WHAT THE TASK ASKS » When a line in the entries below contains "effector", tally it; give the tally with nothing added.

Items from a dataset
::::
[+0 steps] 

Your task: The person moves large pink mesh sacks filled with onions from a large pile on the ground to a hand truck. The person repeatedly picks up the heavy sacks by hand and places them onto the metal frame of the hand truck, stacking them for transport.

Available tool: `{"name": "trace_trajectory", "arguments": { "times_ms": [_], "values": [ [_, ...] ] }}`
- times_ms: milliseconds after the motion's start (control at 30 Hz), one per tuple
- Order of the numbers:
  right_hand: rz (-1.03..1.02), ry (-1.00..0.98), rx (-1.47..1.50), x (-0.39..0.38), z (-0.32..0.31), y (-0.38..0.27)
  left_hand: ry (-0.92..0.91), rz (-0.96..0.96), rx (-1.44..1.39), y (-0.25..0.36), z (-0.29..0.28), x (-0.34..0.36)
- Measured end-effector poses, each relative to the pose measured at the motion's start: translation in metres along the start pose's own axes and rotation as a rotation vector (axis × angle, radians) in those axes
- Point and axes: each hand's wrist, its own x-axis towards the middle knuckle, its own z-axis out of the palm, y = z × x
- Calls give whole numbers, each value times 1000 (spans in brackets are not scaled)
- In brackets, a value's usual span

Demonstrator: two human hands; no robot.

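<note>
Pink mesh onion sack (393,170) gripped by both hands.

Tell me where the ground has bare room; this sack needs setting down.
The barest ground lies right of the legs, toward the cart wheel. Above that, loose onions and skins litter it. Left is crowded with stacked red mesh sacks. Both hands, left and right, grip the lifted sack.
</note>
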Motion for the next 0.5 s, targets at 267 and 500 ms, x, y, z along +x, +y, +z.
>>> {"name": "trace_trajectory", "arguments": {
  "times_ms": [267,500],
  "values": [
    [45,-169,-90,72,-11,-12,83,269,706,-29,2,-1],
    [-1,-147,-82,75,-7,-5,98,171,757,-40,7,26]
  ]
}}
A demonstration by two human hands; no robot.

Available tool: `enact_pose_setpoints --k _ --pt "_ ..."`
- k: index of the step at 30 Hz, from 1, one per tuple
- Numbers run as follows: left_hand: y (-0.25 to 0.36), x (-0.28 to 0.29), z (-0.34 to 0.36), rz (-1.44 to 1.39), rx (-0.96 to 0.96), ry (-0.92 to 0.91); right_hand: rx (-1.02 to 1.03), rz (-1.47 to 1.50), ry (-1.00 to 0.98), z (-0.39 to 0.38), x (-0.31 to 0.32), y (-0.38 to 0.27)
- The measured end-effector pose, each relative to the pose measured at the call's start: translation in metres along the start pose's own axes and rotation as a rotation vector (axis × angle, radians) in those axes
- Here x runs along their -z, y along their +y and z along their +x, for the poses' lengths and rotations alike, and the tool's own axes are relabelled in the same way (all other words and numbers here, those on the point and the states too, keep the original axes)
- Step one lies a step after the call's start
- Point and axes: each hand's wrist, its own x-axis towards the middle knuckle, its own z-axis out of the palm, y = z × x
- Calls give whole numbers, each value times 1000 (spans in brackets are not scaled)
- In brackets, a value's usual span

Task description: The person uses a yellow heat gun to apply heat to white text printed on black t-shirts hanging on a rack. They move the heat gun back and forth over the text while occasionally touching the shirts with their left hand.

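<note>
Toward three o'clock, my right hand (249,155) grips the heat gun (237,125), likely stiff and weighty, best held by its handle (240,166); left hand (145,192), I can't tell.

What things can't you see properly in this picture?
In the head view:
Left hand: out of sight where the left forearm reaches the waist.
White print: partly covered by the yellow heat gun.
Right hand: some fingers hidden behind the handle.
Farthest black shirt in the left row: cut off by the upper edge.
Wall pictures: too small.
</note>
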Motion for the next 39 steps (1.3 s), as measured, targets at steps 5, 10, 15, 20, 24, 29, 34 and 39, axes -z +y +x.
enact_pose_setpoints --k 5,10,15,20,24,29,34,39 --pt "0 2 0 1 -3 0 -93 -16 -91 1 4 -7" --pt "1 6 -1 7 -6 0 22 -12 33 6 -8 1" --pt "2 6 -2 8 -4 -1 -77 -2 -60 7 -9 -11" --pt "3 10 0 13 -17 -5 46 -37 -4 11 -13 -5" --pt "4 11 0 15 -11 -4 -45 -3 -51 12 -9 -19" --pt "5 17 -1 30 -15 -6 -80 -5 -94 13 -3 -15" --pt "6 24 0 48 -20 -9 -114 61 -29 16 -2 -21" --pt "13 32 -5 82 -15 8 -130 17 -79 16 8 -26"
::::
EXERCISE RESPONSE » 2